Work instruction: Copy each line from the data that has the word "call" in it.

================================

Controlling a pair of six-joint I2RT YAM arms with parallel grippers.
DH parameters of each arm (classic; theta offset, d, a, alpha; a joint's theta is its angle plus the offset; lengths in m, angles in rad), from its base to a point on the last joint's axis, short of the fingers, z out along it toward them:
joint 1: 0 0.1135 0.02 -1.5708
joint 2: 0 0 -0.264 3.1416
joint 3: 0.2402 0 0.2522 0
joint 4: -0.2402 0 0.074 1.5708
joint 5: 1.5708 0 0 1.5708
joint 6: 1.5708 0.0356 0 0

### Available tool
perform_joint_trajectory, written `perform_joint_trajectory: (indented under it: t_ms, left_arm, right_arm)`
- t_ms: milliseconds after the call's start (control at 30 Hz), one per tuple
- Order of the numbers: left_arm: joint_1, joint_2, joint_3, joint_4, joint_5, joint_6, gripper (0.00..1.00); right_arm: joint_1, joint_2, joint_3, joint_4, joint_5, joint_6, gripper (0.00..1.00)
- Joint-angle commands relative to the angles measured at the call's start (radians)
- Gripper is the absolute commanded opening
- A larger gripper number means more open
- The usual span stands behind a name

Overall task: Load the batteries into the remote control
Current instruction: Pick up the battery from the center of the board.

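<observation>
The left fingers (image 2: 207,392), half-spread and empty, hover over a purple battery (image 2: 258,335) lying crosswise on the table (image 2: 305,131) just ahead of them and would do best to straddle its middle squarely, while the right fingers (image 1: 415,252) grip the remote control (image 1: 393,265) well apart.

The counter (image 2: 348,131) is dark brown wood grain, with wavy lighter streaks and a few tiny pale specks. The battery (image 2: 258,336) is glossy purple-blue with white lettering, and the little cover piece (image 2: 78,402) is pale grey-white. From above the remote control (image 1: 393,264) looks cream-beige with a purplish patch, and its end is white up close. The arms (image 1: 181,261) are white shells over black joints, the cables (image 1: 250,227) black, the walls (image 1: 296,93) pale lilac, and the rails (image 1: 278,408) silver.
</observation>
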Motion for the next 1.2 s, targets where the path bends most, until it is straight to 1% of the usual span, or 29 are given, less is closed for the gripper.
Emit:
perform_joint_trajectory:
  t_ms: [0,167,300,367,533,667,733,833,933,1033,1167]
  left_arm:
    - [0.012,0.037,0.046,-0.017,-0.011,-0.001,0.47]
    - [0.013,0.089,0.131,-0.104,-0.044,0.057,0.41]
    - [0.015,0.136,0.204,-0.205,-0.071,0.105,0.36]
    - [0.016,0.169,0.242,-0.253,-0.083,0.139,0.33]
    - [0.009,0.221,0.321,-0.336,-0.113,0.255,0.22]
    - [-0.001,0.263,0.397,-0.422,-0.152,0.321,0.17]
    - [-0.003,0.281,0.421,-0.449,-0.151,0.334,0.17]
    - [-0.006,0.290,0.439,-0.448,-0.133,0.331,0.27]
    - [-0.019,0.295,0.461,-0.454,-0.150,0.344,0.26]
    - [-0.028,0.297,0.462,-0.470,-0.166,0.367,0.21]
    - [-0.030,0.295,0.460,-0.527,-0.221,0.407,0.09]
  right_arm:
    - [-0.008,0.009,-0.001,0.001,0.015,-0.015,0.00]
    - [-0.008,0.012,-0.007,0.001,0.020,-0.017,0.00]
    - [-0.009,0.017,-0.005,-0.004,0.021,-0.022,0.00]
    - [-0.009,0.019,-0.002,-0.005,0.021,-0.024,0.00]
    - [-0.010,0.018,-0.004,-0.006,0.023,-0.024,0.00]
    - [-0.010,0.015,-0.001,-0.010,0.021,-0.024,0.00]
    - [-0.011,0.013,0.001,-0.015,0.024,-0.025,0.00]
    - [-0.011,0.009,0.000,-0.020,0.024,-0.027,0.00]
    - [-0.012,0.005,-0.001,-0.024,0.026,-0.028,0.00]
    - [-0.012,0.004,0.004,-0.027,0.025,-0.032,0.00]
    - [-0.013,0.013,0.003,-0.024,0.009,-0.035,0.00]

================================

Response for this exercise:
- t_ms: milliseconds after the call's start (control at 30 Hz), one per tuple
- Joint-angle commands relative to the angles measured at the call's start (radians)

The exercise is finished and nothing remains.